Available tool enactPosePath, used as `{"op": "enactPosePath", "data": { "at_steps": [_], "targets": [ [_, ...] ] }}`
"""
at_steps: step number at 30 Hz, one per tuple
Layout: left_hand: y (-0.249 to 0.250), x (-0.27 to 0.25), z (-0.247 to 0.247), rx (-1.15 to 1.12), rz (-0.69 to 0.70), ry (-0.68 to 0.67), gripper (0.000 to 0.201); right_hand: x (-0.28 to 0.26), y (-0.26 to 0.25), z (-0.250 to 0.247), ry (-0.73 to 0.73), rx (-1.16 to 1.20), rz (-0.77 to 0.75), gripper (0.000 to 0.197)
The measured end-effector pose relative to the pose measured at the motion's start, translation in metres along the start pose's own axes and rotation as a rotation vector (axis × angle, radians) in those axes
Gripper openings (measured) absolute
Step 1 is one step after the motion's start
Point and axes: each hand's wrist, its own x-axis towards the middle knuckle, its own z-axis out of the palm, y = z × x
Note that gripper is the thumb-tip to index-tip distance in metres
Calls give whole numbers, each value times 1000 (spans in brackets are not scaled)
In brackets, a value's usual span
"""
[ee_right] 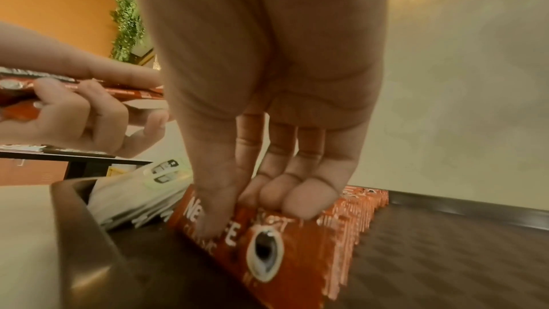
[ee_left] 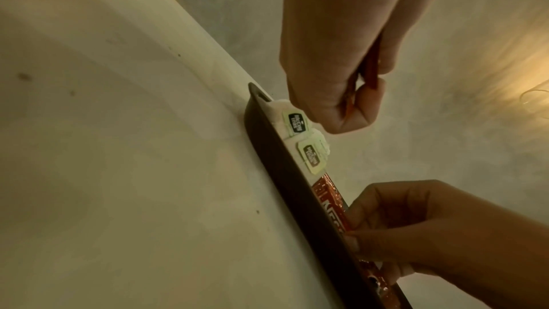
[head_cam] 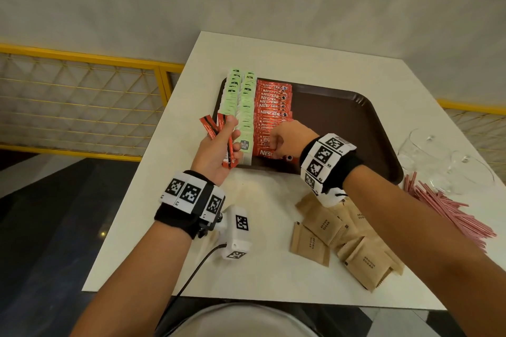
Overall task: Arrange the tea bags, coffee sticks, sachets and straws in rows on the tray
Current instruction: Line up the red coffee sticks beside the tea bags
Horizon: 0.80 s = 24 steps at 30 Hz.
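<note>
Nearest us on the white table point(head_cam: 153, 227) we record a loose heap of brown sugar sachets point(head_cam: 353, 241), lying off the tray, and to their right a sprawl of pink straws point(head_cam: 449, 208), also off the tray. Beyond these sits the dark brown tray point(head_cam: 342, 117). At its near left edge the right hand point(head_cam: 287, 139) has fingers curled down and pinches the nearest coffee stick point(ee_right: 267, 255) of the red row; the right wrist view confirms thumb and fingertips pressed on that stick's printed face, a detail the head view blurs. The left hand point(head_cam: 219, 145) hovers over the tray's left rim, fingers curled round a small bundle of spare coffee sticks point(head_cam: 219, 131) that fan out above the fist; the left wrist view shows only a thin red edge in that grip. On the tray, the row of coffee sticks point(head_cam: 271, 107) runs from near edge to far edge, overlapping like shingles. Just left of it lie two rows of green-tagged tea bags point(head_cam: 238, 101), touching the left rim; the left wrist view alone shows their tags edge-on above the rim. The tray's right half is bare brown surface. Far right on the table stand clear glasses point(head_cam: 427, 156). Behind, a yellow railing point(head_cam: 82, 57).
</note>
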Motion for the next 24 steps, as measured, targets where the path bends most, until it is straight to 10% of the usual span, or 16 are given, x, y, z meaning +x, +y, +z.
{"op": "enactPosePath", "data": {
  "at_steps": [24],
  "targets": [
    [6, -6, 5, 12, -58, -98, 27, 0, -5, 3, 190, 77, -184, 14]
  ]
}}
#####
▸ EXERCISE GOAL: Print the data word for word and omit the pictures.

▸ WRITTEN RESPONSE:
Available tool enactPosePath, used as `{"op": "enactPosePath", "data": { "at_steps": [_], "targets": [ [_, ...] ] }}`
"""
at_steps: step number at 30 Hz, one per tuple
Layout: left_hand: y (-0.249 to 0.250), x (-0.27 to 0.25), z (-0.247 to 0.247), rx (-1.15 to 1.12), rz (-0.69 to 0.70), ry (-0.68 to 0.67), gripper (0.000 to 0.201); right_hand: x (-0.28 to 0.26), y (-0.26 to 0.25), z (-0.250 to 0.247), ry (-0.73 to 0.73), rx (-1.16 to 1.20), rz (-0.77 to 0.75), gripper (0.000 to 0.197)
The measured end-effector pose relative to the pose measured at the motion's start, translation in metres along the start pose's own axes and rotation as a rotation vector (axis × angle, radians) in those axes
Gripper openings (measured) absolute
Step 1 is one step after the motion's start
Point and axes: each hand's wrist, its own x-axis towards the middle knuckle, its own z-axis out of the palm, y = z × x
Note that gripper is the thumb-tip to index-tip distance in metres
Calls give whole numbers, each value times 1000 (spans in brackets are not scaled)
In brackets, a value's usual span
"""
[ee_right] 
[ee_left] 
[head_cam] 
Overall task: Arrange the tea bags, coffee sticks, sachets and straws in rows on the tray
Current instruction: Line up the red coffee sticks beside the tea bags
Horizon: 0.80 s = 24 steps at 30 Hz.
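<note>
Nearest us on the white table point(head_cam: 153, 227) we record a loose heap of brown sugar sachets point(head_cam: 353, 241), lying off the tray, and to their right a sprawl of pink straws point(head_cam: 449, 208), also off the tray. Beyond these sits the dark brown tray point(head_cam: 342, 117). At its near left edge the right hand point(head_cam: 287, 139) has fingers curled down and pinches the nearest coffee stick point(ee_right: 267, 255) of the red row; the right wrist view confirms thumb and fingertips pressed on that stick's printed face, a detail the head view blurs. The left hand point(head_cam: 219, 145) hovers over the tray's left rim, fingers curled round a small bundle of spare coffee sticks point(head_cam: 219, 131) that fan out above the fist; the left wrist view shows only a thin red edge in that grip. On the tray, the row of coffee sticks point(head_cam: 271, 107) runs from near edge to far edge, overlapping like shingles. Just left of it lie two rows of green-tagged tea bags point(head_cam: 238, 101), touching the left rim; the left wrist view alone shows their tags edge-on above the rim. The tray's right half is bare brown surface. Far right on the table stand clear glasses point(head_cam: 427, 156). Behind, a yellow railing point(head_cam: 82, 57).
</note>
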Motion for the next 24 steps, as measured, targets where the path bends most, until it is straight to 10% of the usual span, or 16 are given, x, y, z meaning +x, +y, +z.
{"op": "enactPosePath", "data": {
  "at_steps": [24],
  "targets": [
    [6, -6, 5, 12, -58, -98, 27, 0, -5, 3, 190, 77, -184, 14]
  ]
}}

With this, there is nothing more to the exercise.